* REQUIRED ACTION *
Copy every line below. Do not alter any of them.

-- -- --

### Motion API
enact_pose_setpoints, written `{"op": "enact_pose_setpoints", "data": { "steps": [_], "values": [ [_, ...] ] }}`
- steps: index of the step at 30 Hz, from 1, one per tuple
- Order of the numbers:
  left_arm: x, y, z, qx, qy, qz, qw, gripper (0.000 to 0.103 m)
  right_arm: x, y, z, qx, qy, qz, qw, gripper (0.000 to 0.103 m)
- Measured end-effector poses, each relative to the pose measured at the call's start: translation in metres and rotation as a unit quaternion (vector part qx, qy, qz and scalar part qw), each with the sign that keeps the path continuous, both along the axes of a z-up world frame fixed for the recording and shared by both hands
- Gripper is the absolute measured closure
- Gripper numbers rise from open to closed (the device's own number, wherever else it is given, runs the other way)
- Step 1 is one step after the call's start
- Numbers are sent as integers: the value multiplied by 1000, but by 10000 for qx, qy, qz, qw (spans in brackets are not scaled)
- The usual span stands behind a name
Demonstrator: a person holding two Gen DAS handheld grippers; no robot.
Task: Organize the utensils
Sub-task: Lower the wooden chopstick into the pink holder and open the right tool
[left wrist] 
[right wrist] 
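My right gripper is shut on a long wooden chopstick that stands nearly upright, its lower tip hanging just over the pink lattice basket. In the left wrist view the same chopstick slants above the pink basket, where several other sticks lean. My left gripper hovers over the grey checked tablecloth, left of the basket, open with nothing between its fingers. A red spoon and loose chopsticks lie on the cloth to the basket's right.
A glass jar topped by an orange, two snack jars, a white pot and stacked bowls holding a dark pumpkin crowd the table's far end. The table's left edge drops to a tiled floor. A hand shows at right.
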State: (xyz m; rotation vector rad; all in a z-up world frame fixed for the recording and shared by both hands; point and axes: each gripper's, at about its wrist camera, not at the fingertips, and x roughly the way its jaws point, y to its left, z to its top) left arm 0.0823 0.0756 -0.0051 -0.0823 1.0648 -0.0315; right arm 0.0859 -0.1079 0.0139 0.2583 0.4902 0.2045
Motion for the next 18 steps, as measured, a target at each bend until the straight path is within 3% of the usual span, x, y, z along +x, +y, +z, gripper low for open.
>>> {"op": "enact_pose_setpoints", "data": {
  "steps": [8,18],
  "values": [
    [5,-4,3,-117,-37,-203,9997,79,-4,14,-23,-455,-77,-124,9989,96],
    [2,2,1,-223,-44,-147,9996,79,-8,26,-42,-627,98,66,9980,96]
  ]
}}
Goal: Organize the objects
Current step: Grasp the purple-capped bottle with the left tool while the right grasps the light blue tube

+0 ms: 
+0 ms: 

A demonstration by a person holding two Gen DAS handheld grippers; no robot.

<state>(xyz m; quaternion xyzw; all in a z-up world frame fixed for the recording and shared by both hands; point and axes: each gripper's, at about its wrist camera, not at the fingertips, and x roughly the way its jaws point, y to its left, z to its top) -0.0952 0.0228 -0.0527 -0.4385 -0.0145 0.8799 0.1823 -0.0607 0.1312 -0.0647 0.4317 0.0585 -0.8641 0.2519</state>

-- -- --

* WRITTEN RESPONSE *
### Motion API
enact_pose_setpoints, written `{"op": "enact_pose_setpoints", "data": { "steps": [_], "values": [ [_, ...] ] }}`
- steps: index of the step at 30 Hz, from 1, one per tuple
- Order of the numbers:
  left_arm: x, y, z, qx, qy, qz, qw, gripper (0.000 to 0.103 m)
  right_arm: x, y, z, qx, qy, qz, qw, gripper (0.000 to 0.103 m)
- Measured end-effector poses, each relative to the pose measured at the call's start: translation in metres and rotation as a unit quaternion (vector part qx, qy, qz and scalar part qw), each with the sign that keeps the path continuous, both along the axes of a z-up world frame fixed for the recording and shared by both hands
- Gripper is the absolute measured closure
- Gripper numbers rise from open to closed (the device's own number, wherever else it is given, runs the other way)
- Step 1 is one step after the call's start
- Numbers are sent as integers: the value multiplied by 1000, but by 10000 for qx, qy, qz, qw (spans in brackets are not scaled)
- The usual span stands behind a name
Demonstrator: a person holding two Gen DAS handheld grippers; no robot.
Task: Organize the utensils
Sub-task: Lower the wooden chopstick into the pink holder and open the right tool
[left wrist] 
[right wrist] 
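My right gripper is shut on a long wooden chopstick that stands nearly upright, its lower tip hanging just over the pink lattice basket. In the left wrist view the same chopstick slants above the pink basket, where several other sticks lean. My left gripper hovers over the grey checked tablecloth, left of the basket, open with nothing between its fingers. A red spoon and loose chopsticks lie on the cloth to the basket's right.
A glass jar topped by an orange, two snack jars, a white pot and stacked bowls holding a dark pumpkin crowd the table's far end. The table's left edge drops to a tiled floor. A hand shows at right.
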State: (xyz m; rotation vector rad; all in a z-up world frame fixed for the recording and shared by both hands; point and axes: each gripper's, at about its wrist camera, not at the fingertips, and x roughly the way its jaws point, y to its left, z to its top) left arm 0.0823 0.0756 -0.0051 -0.0823 1.0648 -0.0315; right arm 0.0859 -0.1079 0.0139 0.2583 0.4902 0.2045
Motion for the next 18 steps, as measured, a target at each bend until the straight path is within 3% of the usual span, x, y, z along +x, +y, +z, gripper low for open.
>>> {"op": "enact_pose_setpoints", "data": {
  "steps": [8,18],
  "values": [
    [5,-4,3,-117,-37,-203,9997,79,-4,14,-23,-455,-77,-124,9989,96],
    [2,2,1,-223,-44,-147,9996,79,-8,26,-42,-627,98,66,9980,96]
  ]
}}
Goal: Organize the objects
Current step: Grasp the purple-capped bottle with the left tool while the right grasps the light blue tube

+0 ms: 
+0 ms: 

A demonstration by a person holding two Gen DAS handheld grippers; no robot.

<state>(xyz m; quaternion xyzw; all in a z-up world frame fixed for the recording and shared by both hands; point and axes: each gripper's, at about its wrist camera, not at the fingertips, and x roughly the way its jaws point, y to its left, z to its top) -0.0952 0.0228 -0.0527 -0.4385 -0.0145 0.8799 0.1823 -0.0607 0.1312 -0.0647 0.4317 0.0585 -0.8641 0.2519</state>

This exercise has been answered in full.